O Conselho Europeu de 22 e 23 de Março aprovou a reforma do Pacto de Estabilidade e Crescimento que passa por uma maior flexibilização das regras estabelecidas.

Mantendo-se a necessidade de cumprir os limites de 3 por cento do défice público face ao Produto Interno Bruto (PIB) e dos 60 por cento da dívida pública, os países têm agora um período mais longo para corrigir eventuais desvios e as despesas associadas a reformas estruturais e à reforma da segurança social podem ser retiradas do cálculo do défice.
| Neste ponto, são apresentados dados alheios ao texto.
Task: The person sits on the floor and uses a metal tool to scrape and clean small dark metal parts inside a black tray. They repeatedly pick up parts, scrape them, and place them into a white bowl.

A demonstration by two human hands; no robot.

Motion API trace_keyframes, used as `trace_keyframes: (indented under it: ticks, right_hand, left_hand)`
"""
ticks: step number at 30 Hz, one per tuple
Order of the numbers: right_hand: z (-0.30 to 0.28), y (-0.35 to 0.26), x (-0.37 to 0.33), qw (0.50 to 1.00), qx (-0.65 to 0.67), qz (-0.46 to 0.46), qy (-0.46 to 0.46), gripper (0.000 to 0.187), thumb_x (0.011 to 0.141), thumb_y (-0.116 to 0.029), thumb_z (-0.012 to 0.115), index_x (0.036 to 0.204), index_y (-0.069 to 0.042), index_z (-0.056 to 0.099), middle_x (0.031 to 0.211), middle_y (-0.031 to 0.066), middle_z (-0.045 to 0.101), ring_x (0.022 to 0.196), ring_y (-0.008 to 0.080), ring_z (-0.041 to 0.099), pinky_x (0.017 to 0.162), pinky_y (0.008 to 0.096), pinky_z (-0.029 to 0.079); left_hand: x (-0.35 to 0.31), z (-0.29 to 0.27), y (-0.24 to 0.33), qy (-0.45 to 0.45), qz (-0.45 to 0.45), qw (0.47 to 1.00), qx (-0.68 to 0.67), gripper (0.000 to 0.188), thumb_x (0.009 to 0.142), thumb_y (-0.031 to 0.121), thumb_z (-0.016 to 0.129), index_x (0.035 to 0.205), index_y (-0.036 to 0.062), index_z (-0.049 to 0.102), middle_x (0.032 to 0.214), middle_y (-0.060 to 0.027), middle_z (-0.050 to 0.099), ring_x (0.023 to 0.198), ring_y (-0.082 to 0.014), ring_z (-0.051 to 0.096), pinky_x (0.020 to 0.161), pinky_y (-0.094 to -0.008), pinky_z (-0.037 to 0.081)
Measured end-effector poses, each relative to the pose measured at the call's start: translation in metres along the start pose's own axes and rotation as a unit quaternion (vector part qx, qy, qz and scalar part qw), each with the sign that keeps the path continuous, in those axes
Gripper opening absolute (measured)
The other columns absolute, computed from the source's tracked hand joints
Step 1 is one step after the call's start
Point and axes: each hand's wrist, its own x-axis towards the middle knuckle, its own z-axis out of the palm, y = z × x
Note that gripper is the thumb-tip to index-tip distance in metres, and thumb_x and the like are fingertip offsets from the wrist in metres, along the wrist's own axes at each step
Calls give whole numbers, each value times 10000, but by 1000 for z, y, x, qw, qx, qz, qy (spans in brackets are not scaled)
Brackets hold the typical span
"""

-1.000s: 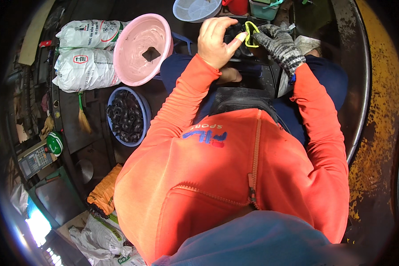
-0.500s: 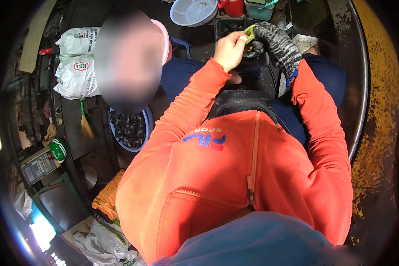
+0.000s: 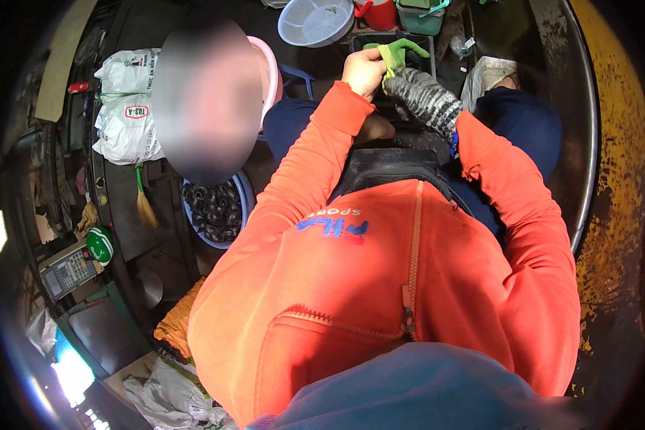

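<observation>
In the head view, my bare left hand [image 3: 365, 74] is closed on a green glove [image 3: 407, 50] with a yellow-green cuff. The glove's loose part sticks out to the right. My right hand [image 3: 424, 94] wears a grey-and-black striped knit glove, and its fingertips are closed at the cuff, partly hidden by it. Both hands are held up close together in front of my lap. Behind and below them is a black tray [image 3: 431, 68], whose contents are mostly covered by my hands.
A pale blue plastic basket [image 3: 314, 21], a red container [image 3: 377, 16] and a green tub [image 3: 424, 25] stand beyond the tray. On the left are a pink basin [image 3: 271, 68], a blue basin [image 3: 247, 197] of black parts, white sacks [image 3: 125, 125] and a small broom [image 3: 145, 208].
My right hand has turned and dropped lower, now pointing left toward the cuff. The green glove has come up into fuller view, still in my left hand, which has moved slightly left.
</observation>
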Motion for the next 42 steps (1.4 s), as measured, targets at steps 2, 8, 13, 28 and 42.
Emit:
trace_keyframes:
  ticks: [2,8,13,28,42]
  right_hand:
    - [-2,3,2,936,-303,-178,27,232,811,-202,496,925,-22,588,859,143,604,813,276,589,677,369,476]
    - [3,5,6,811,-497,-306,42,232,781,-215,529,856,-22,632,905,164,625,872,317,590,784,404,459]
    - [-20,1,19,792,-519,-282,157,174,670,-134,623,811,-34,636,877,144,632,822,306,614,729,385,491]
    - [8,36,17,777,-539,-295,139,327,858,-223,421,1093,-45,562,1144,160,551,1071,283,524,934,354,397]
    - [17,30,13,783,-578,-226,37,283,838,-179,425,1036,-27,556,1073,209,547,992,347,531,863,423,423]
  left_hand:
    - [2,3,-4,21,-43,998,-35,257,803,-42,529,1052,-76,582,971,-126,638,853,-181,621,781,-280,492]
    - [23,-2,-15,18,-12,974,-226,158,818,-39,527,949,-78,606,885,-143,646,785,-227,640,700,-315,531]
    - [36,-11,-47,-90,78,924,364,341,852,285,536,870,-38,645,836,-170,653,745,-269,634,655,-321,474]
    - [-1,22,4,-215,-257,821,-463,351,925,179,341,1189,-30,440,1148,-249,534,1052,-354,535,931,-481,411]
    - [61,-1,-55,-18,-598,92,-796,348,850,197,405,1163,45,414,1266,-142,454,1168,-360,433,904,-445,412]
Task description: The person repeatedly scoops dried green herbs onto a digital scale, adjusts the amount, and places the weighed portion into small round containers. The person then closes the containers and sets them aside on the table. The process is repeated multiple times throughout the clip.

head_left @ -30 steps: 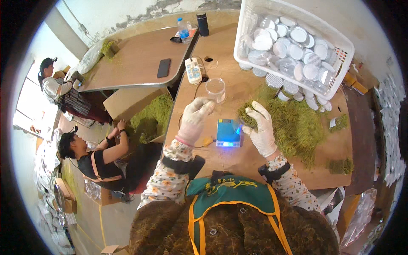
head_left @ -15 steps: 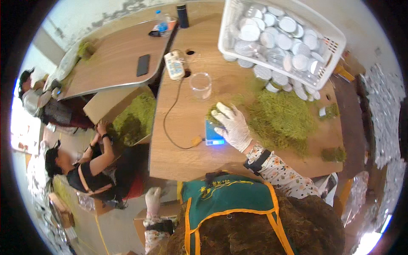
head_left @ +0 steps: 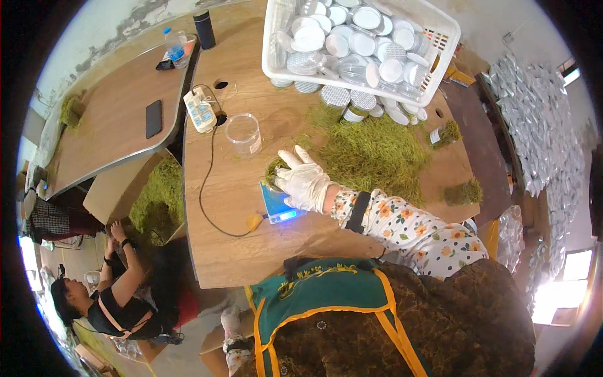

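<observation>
My right hand (head_left: 304, 183), in a white glove, is over a small blue scale (head_left: 274, 202) with a lit display. Its fingers curve around a round clear tub of green moss (head_left: 274, 171) on the scale; the palm hides much of the tub. Just right of the hand spreads a loose heap of green moss (head_left: 370, 157). My left hand (head_left: 231, 320), gloved too, hangs low beside the apron, away from the table. It is small and blurred, and its fingers do not show clearly.
A clear tub (head_left: 244, 133) stands beyond the scale, near a power strip (head_left: 200, 110) with a cable. At the back, a white basket (head_left: 433, 94) holds lidded clear tubs. Moss-filled tubs (head_left: 463, 192) sit at right. A co-worker (head_left: 119, 283) sits left by a moss-filled box (head_left: 113, 191).
The whole view has shifted, so the table and basket appear further left. My right hand stays at the tub on the scale. My left hand appears lower and more blurred.
</observation>
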A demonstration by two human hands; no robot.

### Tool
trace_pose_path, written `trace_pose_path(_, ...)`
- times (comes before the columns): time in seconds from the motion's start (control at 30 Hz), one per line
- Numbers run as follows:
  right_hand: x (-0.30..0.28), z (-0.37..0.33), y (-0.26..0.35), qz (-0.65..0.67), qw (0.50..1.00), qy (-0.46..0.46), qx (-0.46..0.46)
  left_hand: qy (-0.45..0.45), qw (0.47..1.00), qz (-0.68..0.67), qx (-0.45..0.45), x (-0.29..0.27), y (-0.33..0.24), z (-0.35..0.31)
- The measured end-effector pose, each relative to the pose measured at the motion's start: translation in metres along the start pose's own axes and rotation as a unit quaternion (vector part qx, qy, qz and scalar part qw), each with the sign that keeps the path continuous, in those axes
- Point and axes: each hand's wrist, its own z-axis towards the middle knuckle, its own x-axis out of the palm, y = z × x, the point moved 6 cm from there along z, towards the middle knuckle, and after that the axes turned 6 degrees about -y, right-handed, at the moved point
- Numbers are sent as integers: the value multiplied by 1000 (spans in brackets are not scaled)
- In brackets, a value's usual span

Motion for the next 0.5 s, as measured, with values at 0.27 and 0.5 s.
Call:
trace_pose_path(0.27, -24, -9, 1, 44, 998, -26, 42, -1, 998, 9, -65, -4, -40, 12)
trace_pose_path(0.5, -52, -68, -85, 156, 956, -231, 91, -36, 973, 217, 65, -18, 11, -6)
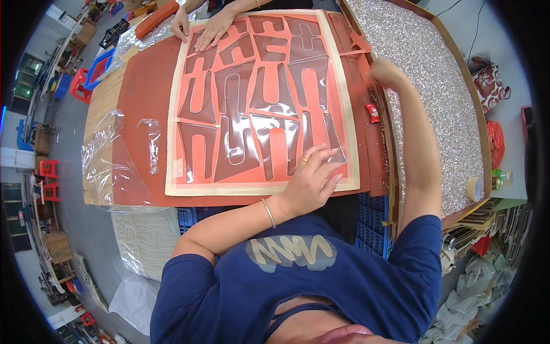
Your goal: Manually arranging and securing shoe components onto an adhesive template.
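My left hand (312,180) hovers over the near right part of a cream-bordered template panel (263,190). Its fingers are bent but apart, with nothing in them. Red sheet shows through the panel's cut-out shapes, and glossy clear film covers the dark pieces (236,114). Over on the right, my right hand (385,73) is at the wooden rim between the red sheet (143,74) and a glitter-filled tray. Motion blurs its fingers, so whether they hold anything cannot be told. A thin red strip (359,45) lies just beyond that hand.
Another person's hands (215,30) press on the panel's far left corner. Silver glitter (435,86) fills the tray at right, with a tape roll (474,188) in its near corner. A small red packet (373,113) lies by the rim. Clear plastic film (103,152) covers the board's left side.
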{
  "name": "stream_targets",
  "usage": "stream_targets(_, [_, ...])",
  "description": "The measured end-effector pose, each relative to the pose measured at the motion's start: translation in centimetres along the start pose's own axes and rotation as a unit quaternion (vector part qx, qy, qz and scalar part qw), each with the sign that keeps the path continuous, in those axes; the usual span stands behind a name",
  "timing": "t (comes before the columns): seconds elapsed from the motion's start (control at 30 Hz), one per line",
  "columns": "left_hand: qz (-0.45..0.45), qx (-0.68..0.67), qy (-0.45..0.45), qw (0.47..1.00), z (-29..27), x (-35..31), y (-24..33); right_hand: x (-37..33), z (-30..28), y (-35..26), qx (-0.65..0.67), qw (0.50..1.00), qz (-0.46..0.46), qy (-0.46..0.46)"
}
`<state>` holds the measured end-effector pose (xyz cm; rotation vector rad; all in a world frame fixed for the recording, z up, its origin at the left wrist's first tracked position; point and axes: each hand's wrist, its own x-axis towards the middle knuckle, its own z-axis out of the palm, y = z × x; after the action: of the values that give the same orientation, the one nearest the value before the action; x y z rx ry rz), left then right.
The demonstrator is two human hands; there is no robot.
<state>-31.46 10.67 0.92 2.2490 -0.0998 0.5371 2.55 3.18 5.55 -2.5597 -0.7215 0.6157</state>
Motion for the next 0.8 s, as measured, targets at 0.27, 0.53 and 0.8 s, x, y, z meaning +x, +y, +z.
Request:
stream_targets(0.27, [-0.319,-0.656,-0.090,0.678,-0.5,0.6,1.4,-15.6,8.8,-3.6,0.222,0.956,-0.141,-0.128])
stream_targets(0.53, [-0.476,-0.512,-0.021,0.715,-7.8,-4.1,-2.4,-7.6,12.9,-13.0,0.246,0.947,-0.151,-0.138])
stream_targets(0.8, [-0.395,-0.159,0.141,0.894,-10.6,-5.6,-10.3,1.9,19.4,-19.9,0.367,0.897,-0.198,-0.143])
A AIP alerta que o problema de Portugal em cumprir o défice reside no elevado peso da despesa pública que conduz, em anos de fraco crescimento económico, a défices "efectivos" (sem receitas extraordinárias de natureza pontual) acima dos 5 por cento do PIB.

A Associação adianta, no entanto, que concorda com os princípios básicos que enformam o PEC.